* [EXERCISE REQUIREMENTS]: Write out all the data again, exactly as shown.

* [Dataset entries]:
* * * * *
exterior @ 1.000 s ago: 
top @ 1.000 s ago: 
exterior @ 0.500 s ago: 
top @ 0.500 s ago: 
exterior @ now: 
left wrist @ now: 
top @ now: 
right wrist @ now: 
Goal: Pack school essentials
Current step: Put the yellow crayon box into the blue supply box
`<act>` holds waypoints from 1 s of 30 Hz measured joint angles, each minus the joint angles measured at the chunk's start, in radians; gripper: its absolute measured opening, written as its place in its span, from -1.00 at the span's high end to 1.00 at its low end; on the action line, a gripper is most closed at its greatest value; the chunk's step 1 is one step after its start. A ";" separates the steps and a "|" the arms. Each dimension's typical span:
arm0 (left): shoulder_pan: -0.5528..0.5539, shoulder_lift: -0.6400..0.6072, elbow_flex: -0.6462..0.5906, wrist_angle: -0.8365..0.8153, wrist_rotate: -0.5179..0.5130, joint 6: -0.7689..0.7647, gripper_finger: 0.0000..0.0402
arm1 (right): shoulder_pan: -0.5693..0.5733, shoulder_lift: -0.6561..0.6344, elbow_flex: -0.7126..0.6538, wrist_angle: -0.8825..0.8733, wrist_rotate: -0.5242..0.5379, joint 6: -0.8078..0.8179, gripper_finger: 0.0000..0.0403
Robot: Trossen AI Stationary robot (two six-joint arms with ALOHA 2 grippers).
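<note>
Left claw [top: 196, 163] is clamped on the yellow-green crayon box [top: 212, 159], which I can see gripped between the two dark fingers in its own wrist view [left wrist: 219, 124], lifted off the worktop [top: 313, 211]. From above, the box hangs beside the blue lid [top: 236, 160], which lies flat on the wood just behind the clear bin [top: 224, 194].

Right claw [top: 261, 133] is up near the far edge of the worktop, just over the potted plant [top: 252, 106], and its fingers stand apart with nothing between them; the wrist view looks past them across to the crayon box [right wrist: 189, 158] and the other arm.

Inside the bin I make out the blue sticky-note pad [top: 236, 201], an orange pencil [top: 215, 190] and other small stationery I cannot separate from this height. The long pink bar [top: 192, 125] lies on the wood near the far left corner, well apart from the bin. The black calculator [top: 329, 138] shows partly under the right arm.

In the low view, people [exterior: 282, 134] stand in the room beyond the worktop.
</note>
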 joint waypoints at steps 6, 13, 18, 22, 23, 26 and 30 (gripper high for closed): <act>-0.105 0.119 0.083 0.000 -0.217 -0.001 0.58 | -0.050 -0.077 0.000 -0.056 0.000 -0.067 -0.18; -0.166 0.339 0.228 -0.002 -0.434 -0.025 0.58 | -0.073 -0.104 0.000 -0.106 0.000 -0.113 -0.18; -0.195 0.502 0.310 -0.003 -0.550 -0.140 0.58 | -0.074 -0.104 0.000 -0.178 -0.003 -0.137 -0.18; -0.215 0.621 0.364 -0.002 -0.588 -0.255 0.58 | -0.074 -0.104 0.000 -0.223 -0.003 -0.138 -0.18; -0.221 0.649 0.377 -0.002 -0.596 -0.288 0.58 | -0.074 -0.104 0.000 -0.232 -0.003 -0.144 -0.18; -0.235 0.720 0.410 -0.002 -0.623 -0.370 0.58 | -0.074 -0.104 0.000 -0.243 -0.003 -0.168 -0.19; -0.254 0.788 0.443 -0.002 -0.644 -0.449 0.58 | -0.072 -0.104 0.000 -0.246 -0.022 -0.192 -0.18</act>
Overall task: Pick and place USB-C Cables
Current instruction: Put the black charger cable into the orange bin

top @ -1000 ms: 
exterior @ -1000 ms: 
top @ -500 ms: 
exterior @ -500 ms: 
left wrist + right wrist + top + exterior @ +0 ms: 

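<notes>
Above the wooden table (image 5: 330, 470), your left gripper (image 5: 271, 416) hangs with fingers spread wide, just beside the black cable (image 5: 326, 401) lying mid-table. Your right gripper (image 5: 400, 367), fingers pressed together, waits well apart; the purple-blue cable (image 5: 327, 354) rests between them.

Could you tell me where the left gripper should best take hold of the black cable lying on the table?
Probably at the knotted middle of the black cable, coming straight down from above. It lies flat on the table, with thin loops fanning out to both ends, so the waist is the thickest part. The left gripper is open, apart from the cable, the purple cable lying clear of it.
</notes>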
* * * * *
* [SOLUTION BELOW]:
exterior @ 1.000 s ago: 
top @ 1.000 s ago: 
exterior @ 0.500 s ago: 
top @ 0.500 s ago: 
exterior @ now: 
left wrist @ now: 
top @ now: 
right wrist @ now: 
Goal: Pack school essentials
Current step: Put the yellow crayon box into the blue supply box
`<act>` holds waypoints from 1 s of 30 Hz measured joint angles, each minus the joint angles measured at the chunk's start, in radians; gripper: its absolute measured opening, written as its place in its span, from -1.00 at the span's high end to 1.00 at its low end; on the action line, a gripper is most closed at its greatest value; the chunk's step 1 is one step after its start. A ";" separates the steps and a "|" the arms. Each dimension's typical span:
arm0 (left): shoulder_pan: -0.5528..0.5539, shoulder_lift: -0.6400..0.6072, elbow_flex: -0.6462..0.5906, wrist_angle: -0.8365..0.8153, wrist_rotate: -0.5179..0.5130, joint 6: -0.7689..0.7647, gripper_finger: 0.0000..0.0402
arm1 (right): shoulder_pan: -0.5693..0.5733, shoulder_lift: -0.6561..0.6344, elbow_flex: -0.7126..0.6538, wrist_angle: -0.8825..0.8733, wrist_rotate: -0.5242..0.5379, joint 6: -0.8078..0.8179, gripper_finger: 0.0000..0.0403
Robot: Trossen AI Stationary robot (two six-joint arms with ALOHA 2 grippers).
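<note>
Left claw [top: 196, 163] is clamped on the yellow-green crayon box [top: 212, 159], which I can see gripped between the two dark fingers in its own wrist view [left wrist: 219, 124], lifted off the worktop [top: 313, 211]. From above, the box hangs beside the blue lid [top: 236, 160], which lies flat on the wood just behind the clear bin [top: 224, 194].

Right claw [top: 261, 133] is up near the far edge of the worktop, just over the potted plant [top: 252, 106], and its fingers stand apart with nothing between them; the wrist view looks past them across to the crayon box [right wrist: 189, 158] and the other arm.

Inside the bin I make out the blue sticky-note pad [top: 236, 201], an orange pencil [top: 215, 190] and other small stationery I cannot separate from this height. The long pink bar [top: 192, 125] lies on the wood near the far left corner, well apart from the bin. The black calculator [top: 329, 138] shows partly under the right arm.

In the low view, people [exterior: 282, 134] stand in the room beyond the worktop.
</note>
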 joint waypoints at steps 6, 13, 18, 22, 23, 26 and 30 (gripper high for closed): <act>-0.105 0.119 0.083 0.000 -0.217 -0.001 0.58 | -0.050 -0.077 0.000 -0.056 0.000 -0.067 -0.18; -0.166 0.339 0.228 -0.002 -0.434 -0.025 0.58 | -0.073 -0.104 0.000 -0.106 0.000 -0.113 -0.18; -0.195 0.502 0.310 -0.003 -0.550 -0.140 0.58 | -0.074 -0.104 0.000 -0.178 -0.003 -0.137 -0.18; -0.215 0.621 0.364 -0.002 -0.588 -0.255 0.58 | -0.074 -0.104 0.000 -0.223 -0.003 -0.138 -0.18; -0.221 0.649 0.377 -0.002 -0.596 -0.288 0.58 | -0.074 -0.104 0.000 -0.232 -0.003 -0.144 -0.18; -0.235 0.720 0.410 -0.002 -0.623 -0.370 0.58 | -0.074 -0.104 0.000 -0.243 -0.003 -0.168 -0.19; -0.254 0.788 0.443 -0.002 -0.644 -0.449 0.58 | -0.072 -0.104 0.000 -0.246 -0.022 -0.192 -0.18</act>
Overall task: Pick and place USB-C Cables
Current instruction: Put the black charger cable into the orange bin

top @ -1000 ms: 
exterior @ -1000 ms: 
top @ -500 ms: 
exterior @ -500 ms: 
left wrist + right wrist + top + exterior @ +0 ms: 

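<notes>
Above the wooden table (image 5: 330, 470), your left gripper (image 5: 271, 416) hangs with fingers spread wide, just beside the black cable (image 5: 326, 401) lying mid-table. Your right gripper (image 5: 400, 367), fingers pressed together, waits well apart; the purple-blue cable (image 5: 327, 354) rests between them.

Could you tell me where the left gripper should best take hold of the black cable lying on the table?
Probably at the knotted middle of the black cable, coming straight down from above. It lies flat on the table, with thin loops fanning out to both ends, so the waist is the thickest part. The left gripper is open, apart from the cable, the purple cable lying clear of it.
</notes>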

This exercise calls for no further output.